**WHAT YOU ARE ASKED TO DO:**
Within the material below, locate the line with "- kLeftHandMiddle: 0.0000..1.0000" and the line with "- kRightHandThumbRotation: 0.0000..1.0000", then return those two lines and all lines between them, exactly as written.

**EXERCISE INPUTS:**
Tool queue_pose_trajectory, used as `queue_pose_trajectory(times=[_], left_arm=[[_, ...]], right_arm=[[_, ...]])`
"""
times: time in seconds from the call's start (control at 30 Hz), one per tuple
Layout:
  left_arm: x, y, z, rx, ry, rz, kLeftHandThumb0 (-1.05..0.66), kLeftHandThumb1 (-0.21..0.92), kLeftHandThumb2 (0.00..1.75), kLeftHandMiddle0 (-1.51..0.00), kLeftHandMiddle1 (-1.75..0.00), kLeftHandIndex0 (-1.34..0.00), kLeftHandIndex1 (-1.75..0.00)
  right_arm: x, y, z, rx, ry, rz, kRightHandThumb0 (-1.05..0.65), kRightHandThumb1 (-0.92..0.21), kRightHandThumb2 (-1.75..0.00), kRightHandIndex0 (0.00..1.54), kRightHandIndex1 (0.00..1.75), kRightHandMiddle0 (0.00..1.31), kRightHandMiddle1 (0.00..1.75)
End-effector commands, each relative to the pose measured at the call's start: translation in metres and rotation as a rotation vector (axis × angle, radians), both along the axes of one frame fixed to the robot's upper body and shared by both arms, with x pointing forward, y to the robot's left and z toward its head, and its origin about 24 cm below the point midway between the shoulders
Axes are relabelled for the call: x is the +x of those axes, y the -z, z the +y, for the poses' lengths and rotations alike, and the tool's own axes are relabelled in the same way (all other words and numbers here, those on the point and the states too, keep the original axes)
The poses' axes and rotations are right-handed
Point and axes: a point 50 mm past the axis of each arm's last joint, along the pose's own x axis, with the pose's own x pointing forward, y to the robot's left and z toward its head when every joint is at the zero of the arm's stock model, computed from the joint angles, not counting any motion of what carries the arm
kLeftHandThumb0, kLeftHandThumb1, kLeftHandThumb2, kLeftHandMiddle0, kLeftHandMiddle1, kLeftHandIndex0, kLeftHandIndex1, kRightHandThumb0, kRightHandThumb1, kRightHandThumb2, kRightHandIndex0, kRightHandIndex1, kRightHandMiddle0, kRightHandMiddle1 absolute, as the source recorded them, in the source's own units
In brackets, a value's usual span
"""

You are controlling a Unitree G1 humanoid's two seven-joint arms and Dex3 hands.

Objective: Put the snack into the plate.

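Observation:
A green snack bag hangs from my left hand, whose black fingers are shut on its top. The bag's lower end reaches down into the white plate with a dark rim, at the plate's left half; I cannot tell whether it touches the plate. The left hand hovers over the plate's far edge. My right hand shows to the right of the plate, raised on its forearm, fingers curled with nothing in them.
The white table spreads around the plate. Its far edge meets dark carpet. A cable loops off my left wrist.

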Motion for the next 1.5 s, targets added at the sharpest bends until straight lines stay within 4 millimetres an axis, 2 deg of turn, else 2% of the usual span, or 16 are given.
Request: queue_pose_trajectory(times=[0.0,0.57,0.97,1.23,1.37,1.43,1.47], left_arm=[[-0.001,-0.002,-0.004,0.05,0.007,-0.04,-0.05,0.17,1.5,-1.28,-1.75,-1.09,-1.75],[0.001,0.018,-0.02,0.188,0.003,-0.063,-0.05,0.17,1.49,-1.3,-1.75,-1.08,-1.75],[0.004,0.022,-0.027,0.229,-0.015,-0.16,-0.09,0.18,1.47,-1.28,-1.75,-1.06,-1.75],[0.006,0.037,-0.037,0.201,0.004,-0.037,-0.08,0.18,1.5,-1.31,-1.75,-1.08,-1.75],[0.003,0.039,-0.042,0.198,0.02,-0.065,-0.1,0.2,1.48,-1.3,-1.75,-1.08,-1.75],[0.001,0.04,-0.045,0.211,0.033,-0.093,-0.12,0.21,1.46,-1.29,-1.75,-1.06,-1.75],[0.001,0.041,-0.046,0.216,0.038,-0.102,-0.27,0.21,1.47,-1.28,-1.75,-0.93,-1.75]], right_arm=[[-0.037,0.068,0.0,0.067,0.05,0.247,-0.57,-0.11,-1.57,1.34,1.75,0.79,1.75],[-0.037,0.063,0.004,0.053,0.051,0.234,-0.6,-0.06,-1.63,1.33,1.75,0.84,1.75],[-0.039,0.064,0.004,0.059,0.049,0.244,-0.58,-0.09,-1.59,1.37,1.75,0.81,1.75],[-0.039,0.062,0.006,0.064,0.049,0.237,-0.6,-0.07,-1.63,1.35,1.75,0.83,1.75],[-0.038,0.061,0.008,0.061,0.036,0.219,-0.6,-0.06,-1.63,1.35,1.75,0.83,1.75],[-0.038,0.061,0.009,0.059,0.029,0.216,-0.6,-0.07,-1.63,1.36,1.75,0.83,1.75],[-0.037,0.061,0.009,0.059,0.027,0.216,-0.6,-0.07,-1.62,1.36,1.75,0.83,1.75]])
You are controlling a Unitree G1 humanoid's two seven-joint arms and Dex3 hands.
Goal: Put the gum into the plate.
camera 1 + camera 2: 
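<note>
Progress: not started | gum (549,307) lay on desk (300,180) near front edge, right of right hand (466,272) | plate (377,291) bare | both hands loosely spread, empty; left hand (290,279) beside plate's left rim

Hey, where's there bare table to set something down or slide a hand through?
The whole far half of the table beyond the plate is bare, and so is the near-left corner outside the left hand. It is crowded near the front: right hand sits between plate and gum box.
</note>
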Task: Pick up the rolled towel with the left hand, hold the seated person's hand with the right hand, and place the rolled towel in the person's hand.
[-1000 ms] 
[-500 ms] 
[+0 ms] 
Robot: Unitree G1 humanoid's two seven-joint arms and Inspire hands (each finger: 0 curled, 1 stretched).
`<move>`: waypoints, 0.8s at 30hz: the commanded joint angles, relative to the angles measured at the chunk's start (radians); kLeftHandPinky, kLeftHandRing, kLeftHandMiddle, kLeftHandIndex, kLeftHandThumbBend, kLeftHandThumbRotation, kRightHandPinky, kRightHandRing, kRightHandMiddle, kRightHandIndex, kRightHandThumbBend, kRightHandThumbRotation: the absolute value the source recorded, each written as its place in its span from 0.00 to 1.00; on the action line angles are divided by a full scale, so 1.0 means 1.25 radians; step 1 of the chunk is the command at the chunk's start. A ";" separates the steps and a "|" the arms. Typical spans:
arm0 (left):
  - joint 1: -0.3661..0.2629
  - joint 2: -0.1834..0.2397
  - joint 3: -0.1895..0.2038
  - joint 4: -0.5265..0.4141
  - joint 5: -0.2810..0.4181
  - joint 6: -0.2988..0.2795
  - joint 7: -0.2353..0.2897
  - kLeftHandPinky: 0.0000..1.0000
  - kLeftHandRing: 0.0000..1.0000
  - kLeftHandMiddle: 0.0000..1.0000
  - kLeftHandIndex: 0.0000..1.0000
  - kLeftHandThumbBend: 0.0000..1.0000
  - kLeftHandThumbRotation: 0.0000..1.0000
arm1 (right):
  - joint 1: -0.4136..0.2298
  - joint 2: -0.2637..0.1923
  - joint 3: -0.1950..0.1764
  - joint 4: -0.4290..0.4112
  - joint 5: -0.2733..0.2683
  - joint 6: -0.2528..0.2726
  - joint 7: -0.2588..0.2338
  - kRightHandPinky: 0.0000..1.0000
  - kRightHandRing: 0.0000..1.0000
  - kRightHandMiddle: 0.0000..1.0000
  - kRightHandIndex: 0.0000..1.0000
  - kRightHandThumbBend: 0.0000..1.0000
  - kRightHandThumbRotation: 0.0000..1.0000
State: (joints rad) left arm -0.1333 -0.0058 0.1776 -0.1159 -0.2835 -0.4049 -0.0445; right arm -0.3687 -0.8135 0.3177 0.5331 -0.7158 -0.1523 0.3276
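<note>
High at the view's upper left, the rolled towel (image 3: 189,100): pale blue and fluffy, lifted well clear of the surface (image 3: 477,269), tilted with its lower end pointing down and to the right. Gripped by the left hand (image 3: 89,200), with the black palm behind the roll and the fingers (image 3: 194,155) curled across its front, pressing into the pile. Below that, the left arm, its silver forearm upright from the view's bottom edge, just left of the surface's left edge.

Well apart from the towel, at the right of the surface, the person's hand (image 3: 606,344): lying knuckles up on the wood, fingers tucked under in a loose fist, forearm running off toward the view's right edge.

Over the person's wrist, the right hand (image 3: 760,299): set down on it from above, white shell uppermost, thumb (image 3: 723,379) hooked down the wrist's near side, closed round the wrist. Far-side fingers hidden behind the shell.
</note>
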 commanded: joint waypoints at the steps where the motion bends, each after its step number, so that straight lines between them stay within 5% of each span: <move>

**RESULT FOR THIS TASK:**
  - kLeftHandMiddle: 0.0000..1.0000
  - kLeftHandIndex: 0.0000..1.0000
  - kLeftHandThumbBend: 0.0000..1.0000
  - kLeftHandThumbRotation: 0.0000..1.0000
arm1 (right):
  - joint 1: -0.4136..0.2298
  - joint 2: -0.2637..0.1923
  - joint 3: -0.1950..0.1764
  - joint 4: -0.4290..0.4112
  - joint 5: -0.2733..0.2683
  - joint 6: -0.2528..0.2726
  - joint 7: -0.2588..0.2338
  - kRightHandPinky: 0.0000..1.0000
  - kRightHandRing: 0.0000..1.0000
  - kRightHandMiddle: 0.0000..1.0000
  - kRightHandIndex: 0.0000..1.0000
  - kRightHandThumbBend: 0.0000..1.0000
  - kRightHandThumbRotation: 0.0000..1.0000

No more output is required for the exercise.